Andres Freund <andres@anarazel.de> writes:
> On 2015-05-18 19:59:29 -0400, Tom Lane wrote:
>> I think that's fragile as can be. Is there a *really really* good
>> argument why these things shouldn't be subject to identifier length
>> restrictions?
> It's maybe not absolutely strictly necessary. In fact in earlier
> versions of the patch it was name. But replication solutions like bdr,
> slony, whatever will have to store a bunch of values identifying a node
> in there. And that's much easier if you're not constrained by 63 chars.

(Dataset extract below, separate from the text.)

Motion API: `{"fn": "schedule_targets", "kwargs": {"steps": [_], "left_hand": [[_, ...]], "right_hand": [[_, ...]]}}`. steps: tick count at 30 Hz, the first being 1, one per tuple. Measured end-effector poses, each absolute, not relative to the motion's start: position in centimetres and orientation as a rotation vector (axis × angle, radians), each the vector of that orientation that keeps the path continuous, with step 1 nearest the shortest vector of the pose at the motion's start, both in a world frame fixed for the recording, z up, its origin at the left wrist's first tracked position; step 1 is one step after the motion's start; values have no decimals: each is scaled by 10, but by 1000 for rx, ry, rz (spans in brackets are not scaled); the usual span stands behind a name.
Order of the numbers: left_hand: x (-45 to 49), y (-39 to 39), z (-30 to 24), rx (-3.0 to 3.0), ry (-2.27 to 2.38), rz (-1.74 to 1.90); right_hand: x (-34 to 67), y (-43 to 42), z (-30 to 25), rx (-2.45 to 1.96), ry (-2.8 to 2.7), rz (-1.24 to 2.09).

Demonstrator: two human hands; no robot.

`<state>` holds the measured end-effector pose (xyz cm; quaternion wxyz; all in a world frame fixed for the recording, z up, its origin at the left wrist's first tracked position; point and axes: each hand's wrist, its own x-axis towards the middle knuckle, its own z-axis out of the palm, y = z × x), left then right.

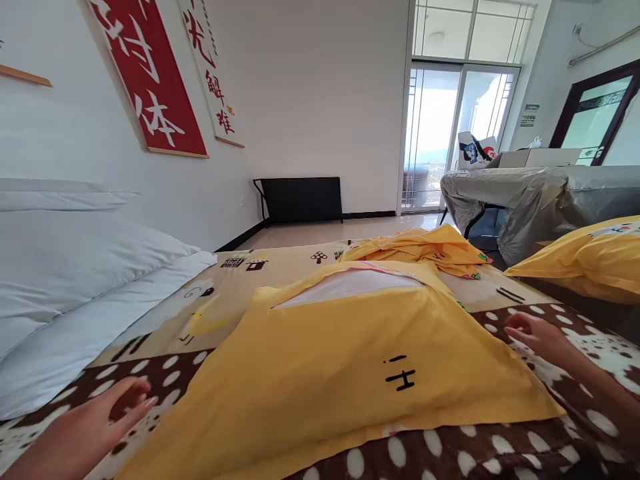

Many people rely on UUIDs being impervious to chance collisions, so
it's not clear to me why uniqueness within 63 characters is unachievable.
Even more, if you can't do it in 63, what makes you think that 100 is
better?
Also, is a length limit really more onerous than the ASCII-only
restriction you proposed? (As an ASCII-only kind of guy, it wouldn't
bother me any; but I suspect much of the world would beg to differ.)
>> Moreover, the catalog infrastructure is failing to help you make sure
>> the values are unique.
> Not sure what you mean? There's both a unique key and locking in place
> to make sure that's not violated.
If you had both 1 and 1 + 2^20 in there, the existing unique index would
not complain, but in practice those are duplicate entries, no? If you
make the column smallint such a case would be physically impossible.